(Task details): Below are entries; tally how many lines hold the string "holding" and answer with only that figure.

[Source data]
--------------------------------
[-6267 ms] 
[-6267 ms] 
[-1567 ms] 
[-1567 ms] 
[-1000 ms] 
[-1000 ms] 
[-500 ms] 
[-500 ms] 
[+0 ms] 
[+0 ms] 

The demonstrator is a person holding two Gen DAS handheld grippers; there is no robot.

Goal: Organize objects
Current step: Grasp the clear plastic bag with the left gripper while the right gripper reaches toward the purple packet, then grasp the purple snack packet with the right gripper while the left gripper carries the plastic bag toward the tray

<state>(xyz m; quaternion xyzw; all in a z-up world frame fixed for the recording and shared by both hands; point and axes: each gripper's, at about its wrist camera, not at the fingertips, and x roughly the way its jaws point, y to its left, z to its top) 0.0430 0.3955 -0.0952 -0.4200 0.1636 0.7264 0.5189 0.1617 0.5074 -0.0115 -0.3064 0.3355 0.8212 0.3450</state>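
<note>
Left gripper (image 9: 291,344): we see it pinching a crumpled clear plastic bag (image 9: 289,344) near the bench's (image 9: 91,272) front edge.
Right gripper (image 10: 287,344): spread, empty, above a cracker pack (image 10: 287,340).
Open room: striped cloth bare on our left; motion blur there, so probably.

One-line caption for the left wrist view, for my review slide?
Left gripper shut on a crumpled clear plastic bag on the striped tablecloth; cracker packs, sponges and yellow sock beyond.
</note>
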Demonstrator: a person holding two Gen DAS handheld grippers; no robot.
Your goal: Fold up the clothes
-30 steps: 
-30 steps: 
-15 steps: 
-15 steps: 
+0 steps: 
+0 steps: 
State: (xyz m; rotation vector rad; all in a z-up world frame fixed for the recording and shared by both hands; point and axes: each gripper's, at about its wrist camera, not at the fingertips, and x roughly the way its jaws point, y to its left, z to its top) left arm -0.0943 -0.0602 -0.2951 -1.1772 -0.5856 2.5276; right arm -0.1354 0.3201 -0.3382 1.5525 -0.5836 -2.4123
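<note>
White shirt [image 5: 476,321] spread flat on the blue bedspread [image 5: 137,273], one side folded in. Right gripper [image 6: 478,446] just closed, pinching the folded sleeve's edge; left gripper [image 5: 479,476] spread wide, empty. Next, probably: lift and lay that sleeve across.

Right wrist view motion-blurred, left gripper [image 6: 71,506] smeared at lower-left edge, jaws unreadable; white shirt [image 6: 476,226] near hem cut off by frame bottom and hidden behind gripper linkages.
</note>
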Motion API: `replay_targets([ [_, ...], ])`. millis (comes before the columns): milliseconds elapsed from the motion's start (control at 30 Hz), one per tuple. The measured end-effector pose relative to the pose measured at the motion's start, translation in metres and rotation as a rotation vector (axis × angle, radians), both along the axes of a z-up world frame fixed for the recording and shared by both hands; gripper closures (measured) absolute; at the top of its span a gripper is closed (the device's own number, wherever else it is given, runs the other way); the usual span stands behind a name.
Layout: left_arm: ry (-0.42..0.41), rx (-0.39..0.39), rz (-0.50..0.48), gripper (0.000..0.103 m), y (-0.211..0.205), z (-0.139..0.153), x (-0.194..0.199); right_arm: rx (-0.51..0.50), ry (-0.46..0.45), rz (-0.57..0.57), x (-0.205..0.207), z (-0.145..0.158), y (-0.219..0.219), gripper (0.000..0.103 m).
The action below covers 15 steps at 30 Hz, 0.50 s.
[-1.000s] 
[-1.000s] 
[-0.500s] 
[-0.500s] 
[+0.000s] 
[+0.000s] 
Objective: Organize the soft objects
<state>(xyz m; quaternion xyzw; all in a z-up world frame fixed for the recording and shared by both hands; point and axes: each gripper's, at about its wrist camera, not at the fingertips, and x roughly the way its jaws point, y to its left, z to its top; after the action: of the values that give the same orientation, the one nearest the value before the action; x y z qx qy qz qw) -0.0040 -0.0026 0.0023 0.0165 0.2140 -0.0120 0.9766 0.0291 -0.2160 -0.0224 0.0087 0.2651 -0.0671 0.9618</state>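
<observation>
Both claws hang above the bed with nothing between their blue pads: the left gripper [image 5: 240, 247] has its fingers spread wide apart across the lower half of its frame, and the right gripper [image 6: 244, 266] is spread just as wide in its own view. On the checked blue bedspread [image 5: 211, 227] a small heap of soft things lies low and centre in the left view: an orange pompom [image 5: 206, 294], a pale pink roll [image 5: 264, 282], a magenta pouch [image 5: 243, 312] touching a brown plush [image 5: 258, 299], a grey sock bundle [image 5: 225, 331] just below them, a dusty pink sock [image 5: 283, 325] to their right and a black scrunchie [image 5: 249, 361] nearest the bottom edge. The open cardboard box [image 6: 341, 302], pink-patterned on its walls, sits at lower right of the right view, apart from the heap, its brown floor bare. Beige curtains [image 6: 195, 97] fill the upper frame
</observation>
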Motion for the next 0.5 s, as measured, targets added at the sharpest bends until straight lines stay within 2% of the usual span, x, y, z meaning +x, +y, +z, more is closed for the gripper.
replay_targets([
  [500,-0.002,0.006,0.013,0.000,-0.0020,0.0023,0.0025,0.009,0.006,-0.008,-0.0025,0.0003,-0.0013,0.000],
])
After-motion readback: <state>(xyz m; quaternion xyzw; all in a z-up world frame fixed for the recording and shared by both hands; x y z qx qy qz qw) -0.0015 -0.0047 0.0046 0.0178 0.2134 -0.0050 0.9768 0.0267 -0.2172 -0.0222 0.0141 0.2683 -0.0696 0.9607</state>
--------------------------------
(Written solution): 2